Milo is a lamb that came to us at 7 days old, after his mother died. He was very sick when he was brought to us, so he spent the first couple months of his life inside. He had to wear a diaper because lambs obviously aren’t housebroken – but he slept in the dogs’ beds and at some point seemed to decide he was a dog. Milo slept on the porch with the dogs and would run with them alongside the 4-wheeler. He didn’t know better; that’s what he thought he was supposed to do, and it was quite charming. 

Recently, Milo has been spending more time with Jorgie and Sally. That decision was made in part by the humans because he is not allowed in the house anymore (he’s a pee and poop machine), and also because he started to discover that he had things in common with them. Jorgie is generally not as sweet as Sally, but she has grown to like having him around. Sally took to him more easily, but still likes to chase him for fun; it’s a harmless game. 
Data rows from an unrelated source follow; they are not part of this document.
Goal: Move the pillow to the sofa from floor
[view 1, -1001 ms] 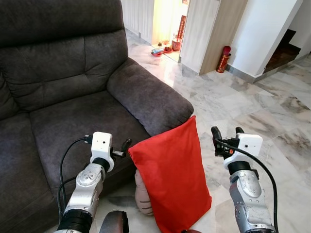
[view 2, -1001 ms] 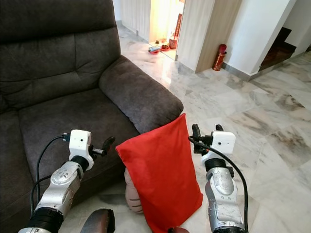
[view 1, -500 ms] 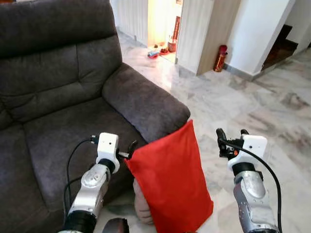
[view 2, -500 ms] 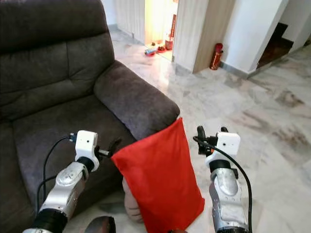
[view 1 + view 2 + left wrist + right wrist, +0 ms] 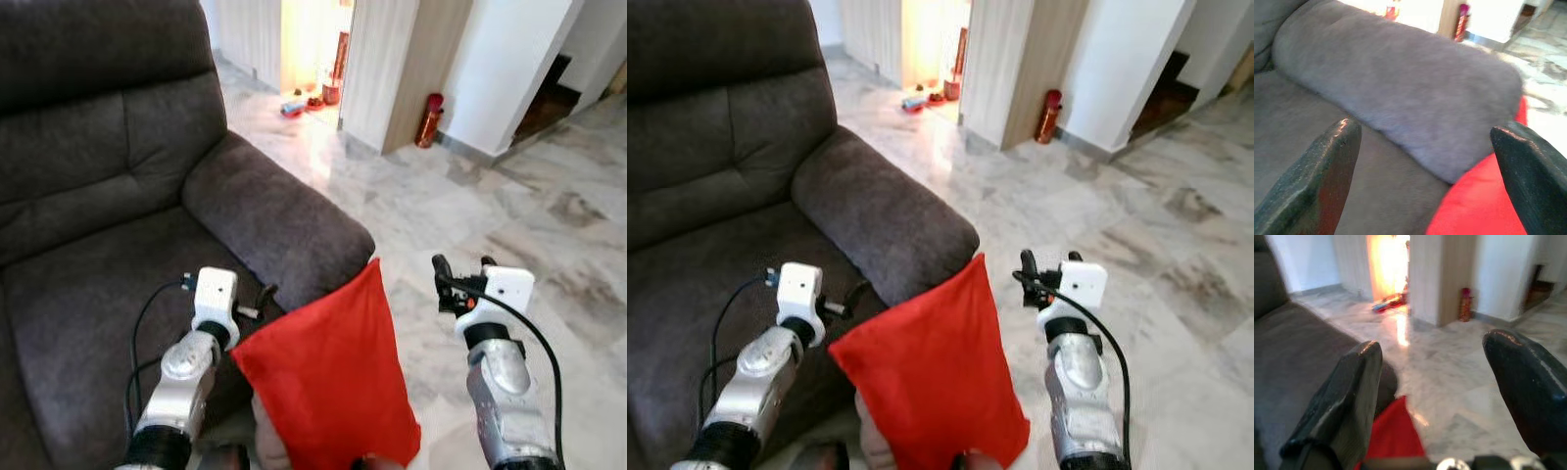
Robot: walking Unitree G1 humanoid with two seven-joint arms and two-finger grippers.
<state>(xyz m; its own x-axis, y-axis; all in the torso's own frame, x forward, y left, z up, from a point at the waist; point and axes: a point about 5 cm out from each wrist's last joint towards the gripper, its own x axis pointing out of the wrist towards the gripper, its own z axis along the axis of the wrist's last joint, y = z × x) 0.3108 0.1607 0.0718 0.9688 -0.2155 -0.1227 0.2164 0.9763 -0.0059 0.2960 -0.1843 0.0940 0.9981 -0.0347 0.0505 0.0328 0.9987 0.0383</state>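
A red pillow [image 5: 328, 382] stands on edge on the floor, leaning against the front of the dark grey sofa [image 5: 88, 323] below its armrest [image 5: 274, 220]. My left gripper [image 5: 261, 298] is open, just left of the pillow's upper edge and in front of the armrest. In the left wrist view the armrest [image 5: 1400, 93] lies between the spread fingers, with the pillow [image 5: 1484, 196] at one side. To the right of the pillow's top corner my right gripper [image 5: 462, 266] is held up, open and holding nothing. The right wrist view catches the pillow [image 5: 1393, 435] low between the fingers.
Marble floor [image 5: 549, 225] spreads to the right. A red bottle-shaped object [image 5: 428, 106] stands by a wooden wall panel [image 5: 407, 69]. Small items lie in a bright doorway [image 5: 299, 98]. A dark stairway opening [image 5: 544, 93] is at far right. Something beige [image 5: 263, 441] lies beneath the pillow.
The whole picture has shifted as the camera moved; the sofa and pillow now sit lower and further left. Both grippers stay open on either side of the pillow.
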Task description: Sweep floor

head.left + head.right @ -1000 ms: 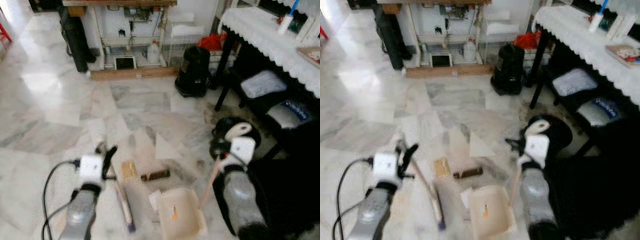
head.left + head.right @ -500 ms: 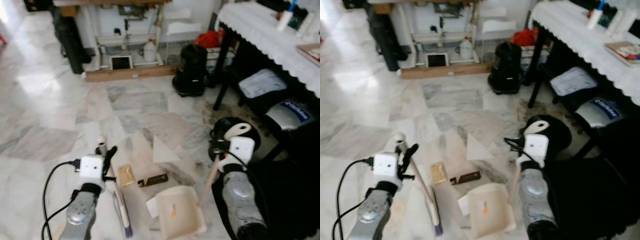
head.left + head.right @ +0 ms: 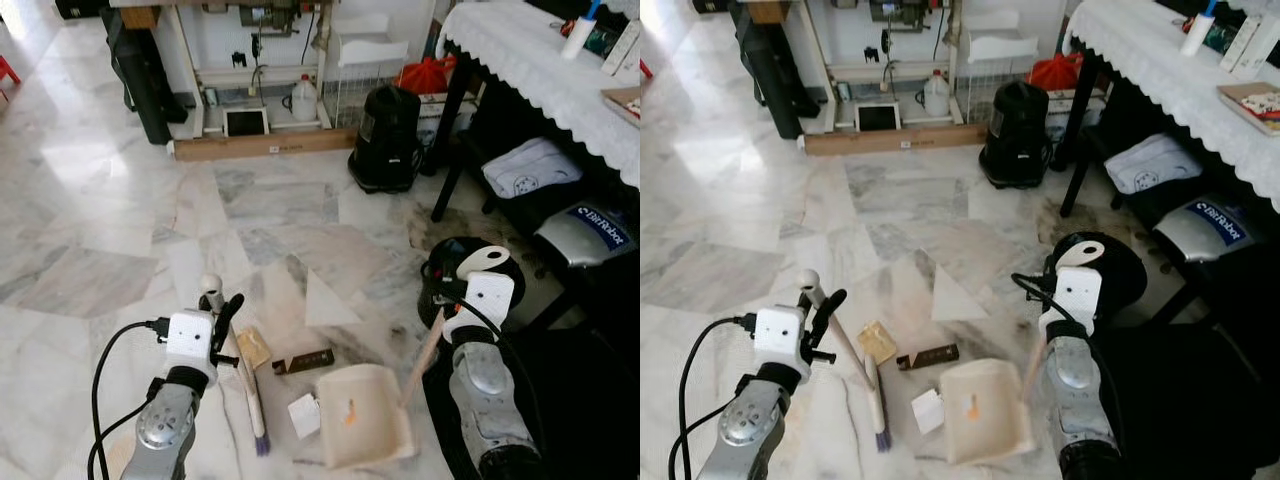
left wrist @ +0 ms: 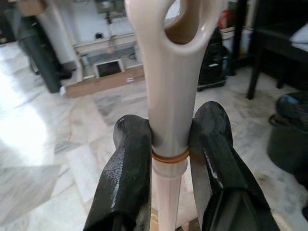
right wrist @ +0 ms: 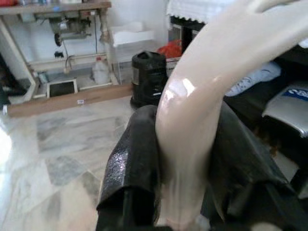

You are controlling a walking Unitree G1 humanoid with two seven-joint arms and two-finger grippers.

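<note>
Sweeping step underway. Left gripper clamped on brush handle, bristles on marble floor. Right gripper gripping dustpan handle, pan flat. 3 scraps near: white paper beside pan, brown wrapper, tan card. Next: draw brush toward pan mouth.

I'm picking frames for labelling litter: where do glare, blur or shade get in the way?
Left eye view: window glare whitens the marble floor upper left, and the space under the table is shaded; litter stays sharp. Left wrist view: floor glare again, background soft. Right wrist view: the dustpan handle close up is blurred.
</note>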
All three of them will come to the house requesting food, particularly Milo. He still loves the dogs and running with them alongside the 4-wheeler on occasion. Jorgie and Sally now have another herd animal that is part of their sanctuary family, and their relationships will only deepen as they get older and spend more time together. 
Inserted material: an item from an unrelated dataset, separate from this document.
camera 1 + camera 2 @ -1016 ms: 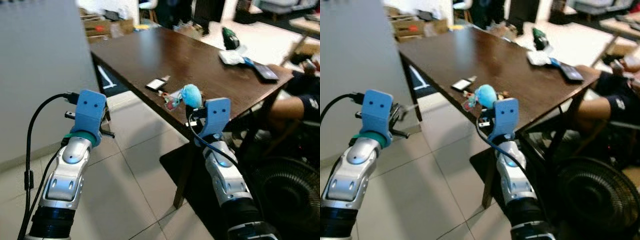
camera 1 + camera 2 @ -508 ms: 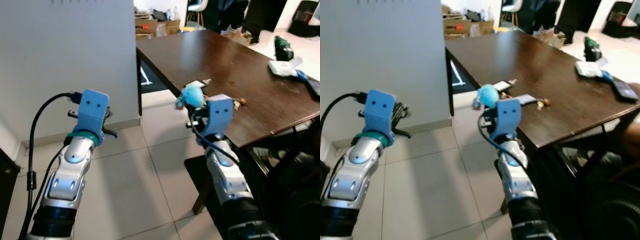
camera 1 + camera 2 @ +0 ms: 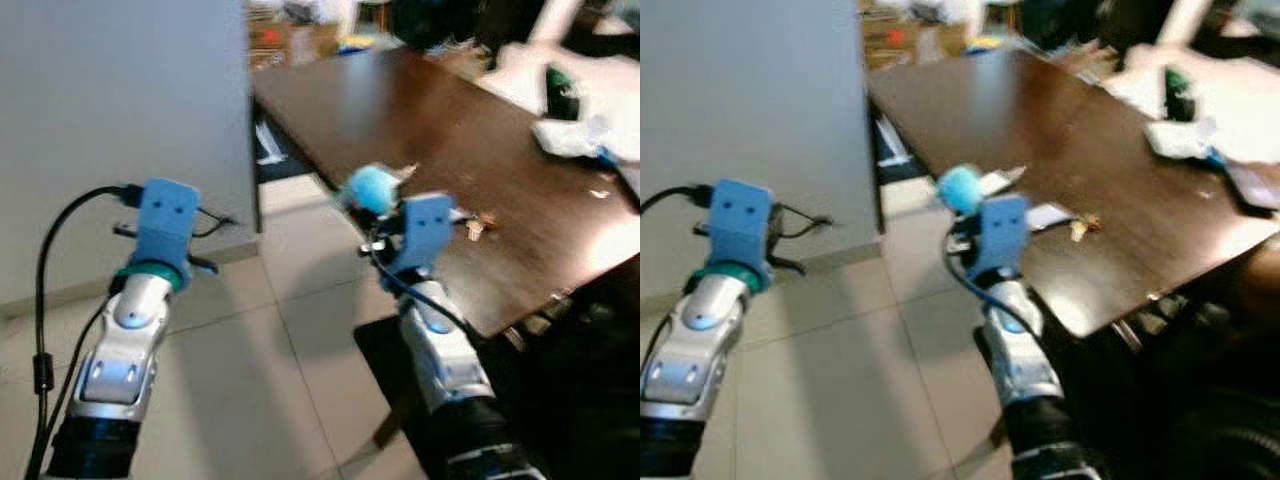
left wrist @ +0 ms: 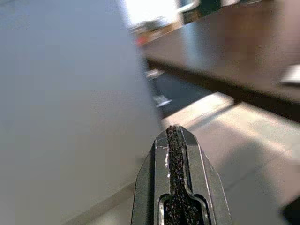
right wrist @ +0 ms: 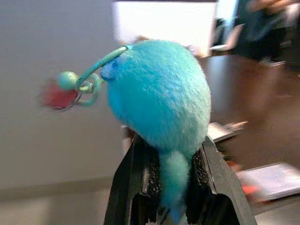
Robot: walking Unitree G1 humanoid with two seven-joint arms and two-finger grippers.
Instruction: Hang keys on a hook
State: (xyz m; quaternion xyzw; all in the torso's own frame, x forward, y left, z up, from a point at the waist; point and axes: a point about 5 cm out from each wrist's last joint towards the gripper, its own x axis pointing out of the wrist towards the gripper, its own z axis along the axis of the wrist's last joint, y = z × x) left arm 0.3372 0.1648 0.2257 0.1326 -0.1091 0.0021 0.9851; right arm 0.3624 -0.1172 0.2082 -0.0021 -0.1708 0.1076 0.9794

Photo of Scott feeding Baby Milo


  1. REPLY
    Barb says

    Cuteness and sweetness overload most welcome today!! Thanks for the uplifting “tails”!

  2. REPLY
    Julie says

    An animal lovers heaven on Earth! Thank you for being a prolific writer with seemingly endless great animal adventures as source material!

  3. REPLY
    Wim says

    Sanctuary to many friends in need is a blessing indeed.
    Quite a handful l presume.
    No dull moments in your multi-herd. 🤗💚

  4. REPLY
    Katie Howard says

    Sooooo, back when I had a menagerie (2 horses, a pony, 2 dogs, a cat, an iguana, a cockatiel, several rabbits and chickens), we added a Pygmy goat to the mix! Enter Jasper…He was tiny and fragile looking and I wasn’t sure he’d make it.
    After a few weeks, however, he proved me wrong and then went on to break every other idea I had about goats (whom I love!)
    Jasper became Le Roi! (King). He, too, thought he was a dog and ran with them. But of course he could climb so he could get places the dogs could not. He herded the horses and the chickens and the dogs. He terrorized the cat. He ate the garden. He would dance on the peaked wooden roof of the dog house in the morning making a terrible racket, and then the dogs would come out of it barking and he quite literally would leap on them!
    He was a holy terror and an escape artist. It was impossible to build an enclosure secure enough to keep him in. He opened gates, using his lips like fingers. He scaled fences, he followed the dogs in the house via the doggy door! In short, he was impossible to contain.
    But he was lovable and entertaining and eventually his little pot belly and age calmed him down. In spite of his antics, all the animals (& family) enjoyed him enough to offset the occasional “goat zoomies” he would have. One of my favorite pets ever! 😁

    • REPLY
      Kat Blais says

      he sounds perfect- thank you for sharing. Milo nibbles on the keys in the door to try to open it. he hasn’t done it yet, but we don’t doubt he will. 🙂

  5. REPLY
    Debbie Sides says

    I love that the sanctuary is there for all wildlife in need. Lovely to see them and they are happy there.

  6. REPLY
    Sallie says

    Sanctuary is such a calming word. I believe be us human or elephant, we get the beauty of it all, and it makes us all better creatures . . .

  7. REPLY
    Sandi Paquet says

    Love this story Kat! I was thinking that the goat must have felt so small to Scott after the elephants. You guys have a great family there. So glad that the sanctuary is open to all. Any news on the other elephants that you’re moving to the sanctuary? Looking forward to that. Have a great day and week.

    • REPLY
      Kat Blais says

      Nothing definitive at this point. We will share when we know more. 🙂

  8. REPLY
    JoAnn Merriman-Eaton says

    This story of GSE and their menagerie is heart warming. What a wonderful life of freedom, love and care you have provided for these beautiful souls. THANK YOU.